## PROBLEM TO WORK ON:
Using the listing, copy each whole line that features "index".

* * * * * * * * *

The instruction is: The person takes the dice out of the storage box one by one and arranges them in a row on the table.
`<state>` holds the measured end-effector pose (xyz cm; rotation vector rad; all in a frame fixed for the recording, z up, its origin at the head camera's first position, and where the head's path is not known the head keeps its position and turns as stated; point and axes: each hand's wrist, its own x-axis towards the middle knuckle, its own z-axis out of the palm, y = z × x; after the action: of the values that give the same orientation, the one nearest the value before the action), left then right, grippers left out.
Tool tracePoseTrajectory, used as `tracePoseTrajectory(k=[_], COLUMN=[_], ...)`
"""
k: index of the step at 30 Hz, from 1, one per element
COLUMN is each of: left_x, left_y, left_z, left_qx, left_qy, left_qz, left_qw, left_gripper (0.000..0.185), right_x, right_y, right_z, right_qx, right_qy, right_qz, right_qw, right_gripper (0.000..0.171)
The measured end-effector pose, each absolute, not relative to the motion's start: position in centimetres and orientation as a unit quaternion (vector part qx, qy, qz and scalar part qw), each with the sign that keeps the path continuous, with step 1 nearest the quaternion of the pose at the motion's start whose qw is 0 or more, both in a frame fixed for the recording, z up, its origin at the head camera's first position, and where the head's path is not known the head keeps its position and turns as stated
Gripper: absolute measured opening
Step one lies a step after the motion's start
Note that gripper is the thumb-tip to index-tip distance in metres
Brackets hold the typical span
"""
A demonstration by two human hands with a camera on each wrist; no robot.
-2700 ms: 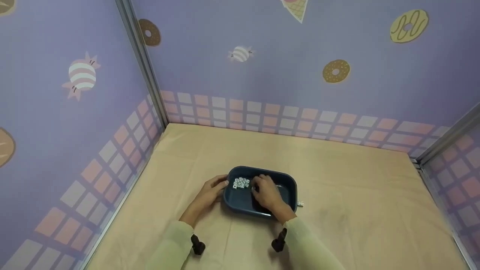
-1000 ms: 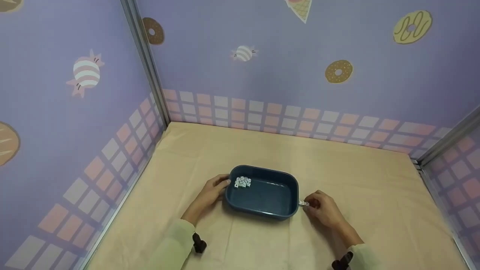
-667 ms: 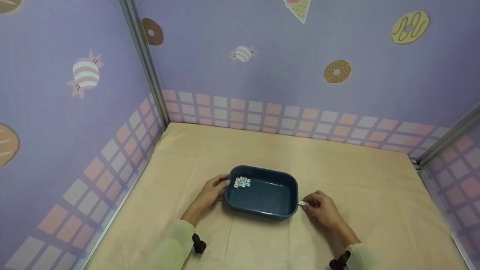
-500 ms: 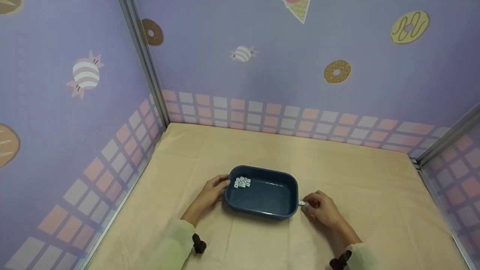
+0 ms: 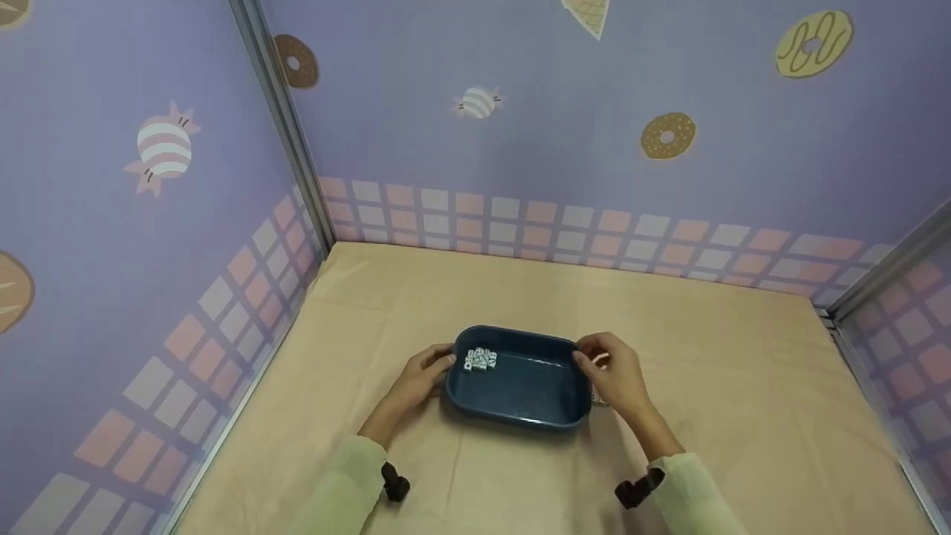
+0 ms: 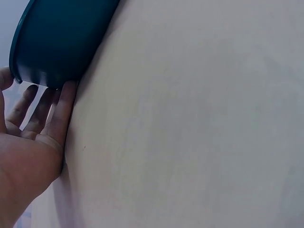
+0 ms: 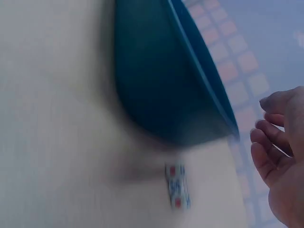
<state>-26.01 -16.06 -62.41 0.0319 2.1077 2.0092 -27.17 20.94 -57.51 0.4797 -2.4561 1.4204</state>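
Observation:
A dark blue tray sits on the beige cloth, with a pile of several small white dice in its far left corner. My left hand holds the tray's left end, thumb on the rim and straight fingers against the outer wall. My right hand hovers by the tray's far right corner, fingers loosely curled. No view shows whether it pinches anything. A white die lies on the cloth just beside the tray's right wall.
Purple patterned walls close in the back and both sides, with metal posts at the corners. Beige cloth stretches to the right of the tray and behind it. A black strap mount sits on each wrist.
My right hand left the tray, reached the die on the cloth at the tray's right, then rose toward the far right corner. The left hand and the tray stayed put.

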Motion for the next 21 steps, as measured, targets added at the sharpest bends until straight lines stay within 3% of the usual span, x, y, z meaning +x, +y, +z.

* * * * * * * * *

## RESULT OF THE EXERCISE:
k: index of the step at 30 Hz, from 1, one per element
Note that gripper is the thumb-tip to index-tip distance in metres

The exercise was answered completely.